O Carcereiro Wei Chu tombou do salgueiro morto e desabou no chão, inconsciente. Sua perna direita, do quadril ao tornozelo, não era nada além de osso branco reluzente. Próximo, o Deus da Montanha Huang Siping saltou de sua lâmina, cambaleando sobre uma perna esquerda igualmente esquelética abaixo do joelho. O demônio-lobo não emitiu som, suportando a agonia com estoicismo selvagem. Seus olhos amarelos fixaram-se em Xu Ying, que estava de pé sobre o salão principal, voltado para o sol nascente, absorvendo a essência da manhã. Partículas de luz rodopiavam ao redor do garoto num vórtice visível, vertendo para seu corpo a cada respiração. Trovão rolava por seus meridianos. Um sol-qi ardia em seu núcleo. Ele estava curando suas feridas, purgando as impurezas dos horrores da noite.

A ameaça do Naihe desaparecera. O que restava era o perigo mais simples, mais antigo: um deus e um xamã Nuo, ambos caçando o mesmo garoto. Huang Siping estabilizou sua respiração, absorvendo essência solar em seu próprio corpo ferido. Ele estava em pior estado que Xu Ying — ferimentos internos do rugido da coisa do poço, e uma perna faltando. Mas ele era um Rei Demônio, suas reservas de qi vastas. Se pudesse estabilizar-se primeiro, poderia atacar com velocidade letal. Os dois, garoto e lobo, permaneceram em silencioso cálculo mútuo, cada um avaliando a recuperação do outro.

"Você poderia ter fugido", disse Huang Siping, sua voz nivelada. "Você foi rápido em escapar do rugido. Com minha perna perdida, eu não poderia tê-lo perseguido. Por que ficou?"

Xu Ying enfrentava a aurora, o vórtice solar ao seu redor intensificando-se. Sua postura era firme como montanha, enraizada como uma árvore antiga junto a um abismo. "Meu amigo estava inconsciente. Como eu poderia abandoná-lo?"
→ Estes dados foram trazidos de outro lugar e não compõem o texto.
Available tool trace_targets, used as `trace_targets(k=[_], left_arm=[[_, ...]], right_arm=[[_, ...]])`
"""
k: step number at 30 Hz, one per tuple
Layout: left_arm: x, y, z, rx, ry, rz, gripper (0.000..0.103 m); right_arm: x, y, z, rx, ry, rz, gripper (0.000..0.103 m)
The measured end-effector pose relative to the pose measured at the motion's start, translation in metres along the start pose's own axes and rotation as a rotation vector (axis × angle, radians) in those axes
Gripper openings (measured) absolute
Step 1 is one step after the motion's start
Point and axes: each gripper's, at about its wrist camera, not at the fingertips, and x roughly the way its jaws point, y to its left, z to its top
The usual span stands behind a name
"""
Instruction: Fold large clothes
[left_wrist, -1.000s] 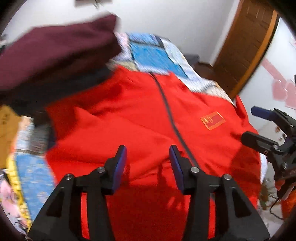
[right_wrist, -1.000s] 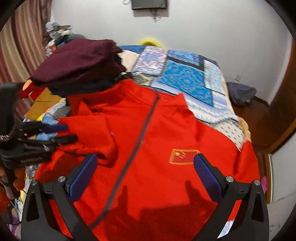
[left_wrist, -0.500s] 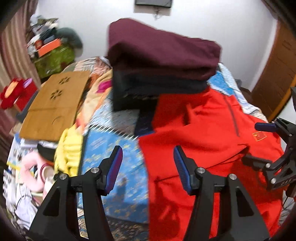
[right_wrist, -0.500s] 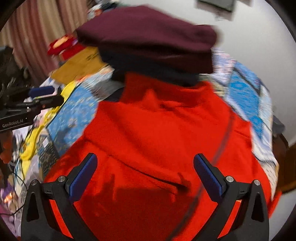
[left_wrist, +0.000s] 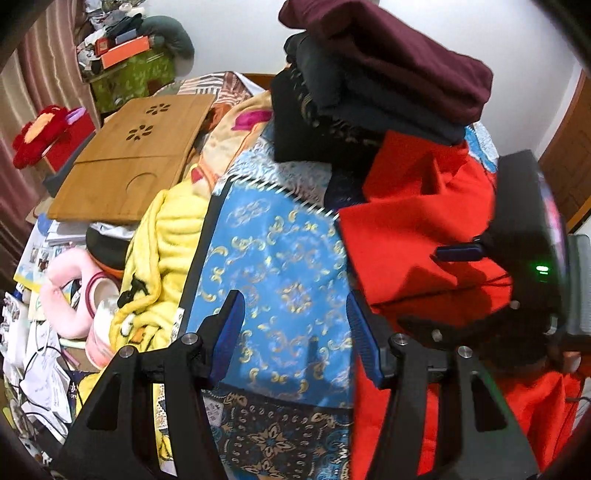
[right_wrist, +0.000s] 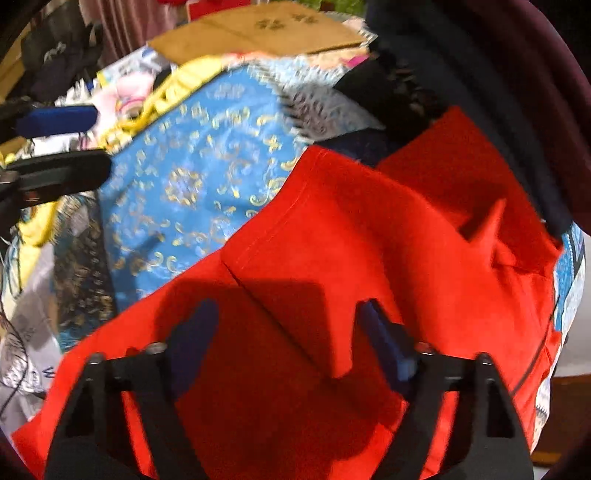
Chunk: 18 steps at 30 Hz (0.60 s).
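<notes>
1. The bed's blue patterned quilt (left_wrist: 280, 280) now fills most of my left view; a second ago that camera showed only red cloth, so I have swung both hands over to the jacket's edge.
2. The red jacket (right_wrist: 332, 236) lies spread on the quilt, its zip and flag badge now out of my frames. A sleeve is already folded across the body, with a stitched hem edge facing me.
3. A stack of folded clothes (left_wrist: 384, 85), maroon on top, sits at the jacket's far end, touching its collar side.
4. A wooden lap tray (left_wrist: 129, 162) lies well apart, beyond the yellow blanket (left_wrist: 166, 258).
5. My right gripper (right_wrist: 288, 332) hangs over the folded sleeve; its jaws are closing from wide, with red cloth below them but not yet pinched.
6. My left gripper (left_wrist: 295, 332) stands half open over bare quilt just beside the jacket's edge, holding nothing.
7. I judge the next fold starts from this side, once both grippers have a grip.
</notes>
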Motion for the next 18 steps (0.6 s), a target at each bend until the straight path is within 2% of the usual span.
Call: trace_targets(k=[2,4,6,8,18], left_arm=[[0.002,0.002,-0.004,-0.005,0.004,-0.002,0.056],[0.005,0.004,-0.007,-0.013,0.014,-0.009,0.056],[0.010,0.005,-0.011,-0.021,0.030,-0.009,0.056],[0.014,0.003,-0.012,-0.023,0.042,-0.009,0.056],[0.024,-0.022,-0.014,0.033,0.072,-0.018,0.056]], right_arm=[[0.005,0.002,0.001,-0.022,-0.003,-0.034,0.055],[0.003,0.006,0.000,-0.051,-0.023,-0.065,0.039],[-0.002,0.005,-0.001,-0.052,-0.035,-0.042,0.018],[-0.009,0.005,-0.002,-0.045,-0.057,-0.042,0.012],[-0.062,-0.020,-0.016,0.036,-0.160,0.030,0.008]])
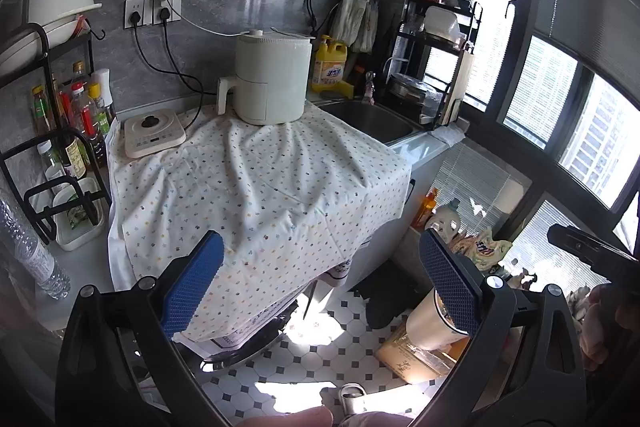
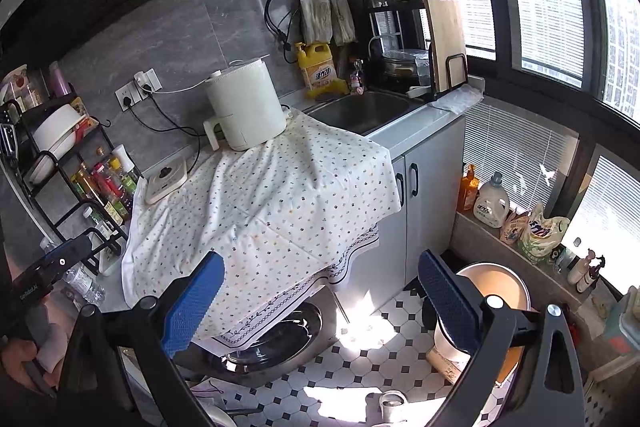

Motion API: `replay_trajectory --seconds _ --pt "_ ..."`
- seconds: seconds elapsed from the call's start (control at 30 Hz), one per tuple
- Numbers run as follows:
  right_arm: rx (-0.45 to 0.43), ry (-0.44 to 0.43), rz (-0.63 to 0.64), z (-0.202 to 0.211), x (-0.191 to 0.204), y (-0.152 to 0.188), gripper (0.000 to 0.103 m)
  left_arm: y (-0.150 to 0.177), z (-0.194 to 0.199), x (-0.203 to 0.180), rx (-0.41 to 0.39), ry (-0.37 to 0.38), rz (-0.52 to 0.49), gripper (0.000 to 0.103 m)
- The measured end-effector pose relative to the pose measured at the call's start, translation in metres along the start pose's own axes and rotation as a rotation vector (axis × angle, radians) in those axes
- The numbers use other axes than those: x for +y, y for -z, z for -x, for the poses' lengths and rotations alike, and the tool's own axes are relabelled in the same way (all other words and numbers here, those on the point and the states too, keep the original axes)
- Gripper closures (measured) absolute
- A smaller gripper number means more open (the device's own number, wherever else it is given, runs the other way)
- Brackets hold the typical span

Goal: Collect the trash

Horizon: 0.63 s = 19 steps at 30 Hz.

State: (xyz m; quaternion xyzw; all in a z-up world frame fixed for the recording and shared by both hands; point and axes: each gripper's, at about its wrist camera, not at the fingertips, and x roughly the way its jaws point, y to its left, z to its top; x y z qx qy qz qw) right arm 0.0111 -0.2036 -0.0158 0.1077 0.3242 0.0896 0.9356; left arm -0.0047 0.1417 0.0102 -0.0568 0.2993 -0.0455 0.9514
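My left gripper (image 1: 320, 287) is open, its blue pads wide apart above the front edge of a dotted white cloth (image 1: 256, 187) that covers the counter. My right gripper (image 2: 320, 299) is open too, with nothing between its fingers, and hangs over the same cloth (image 2: 280, 195). A white round bin (image 2: 500, 283) with a tan inside stands on the floor at the lower right, partly behind the right finger; the left wrist view shows the bin (image 1: 428, 319) on a cardboard box. A clear plastic water bottle (image 1: 28, 247) lies at the counter's left edge. No loose trash shows on the cloth.
A white air fryer (image 1: 272, 79) and a flat cooker (image 1: 154, 137) sit at the back of the cloth. Beyond lie the sink (image 1: 368, 115) and a yellow soap jug (image 1: 330, 65). A rack of sauce bottles (image 1: 76, 115) stands left. A small cup (image 2: 392, 403) sits on the tiled floor.
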Motion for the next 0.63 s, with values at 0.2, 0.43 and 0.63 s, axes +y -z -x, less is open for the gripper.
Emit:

"Amigo?", o aperto de Huang Siping em sua lâmina aumentou. "Você chama um demônio-serpente de amigo? Você é um caçador de serpentes — você e serpentes são inimigos naturais! Serpentes venenosas mataram os seus. Você matou os delas."

"Isso não nos impede de sermos amigos", disse Xu Ying.

Ele uivou — um grito de guerra que era meio-humano, meio-besta — e atravessou o telhado do salão principal. A parede traseira explodiu para fora enquanto ele investia com o ombro contra um pilar de cobre, arrancando-o de suas fundações, e brandiu a coluna de cinco toneladas contra Huang Siping como um porrete. A batalha precisava terminar rápido. Outros deuses e xamãs Nuo chegariam em breve, atraídos pelo caos da noite. Não havia tempo para uma luta prolongada.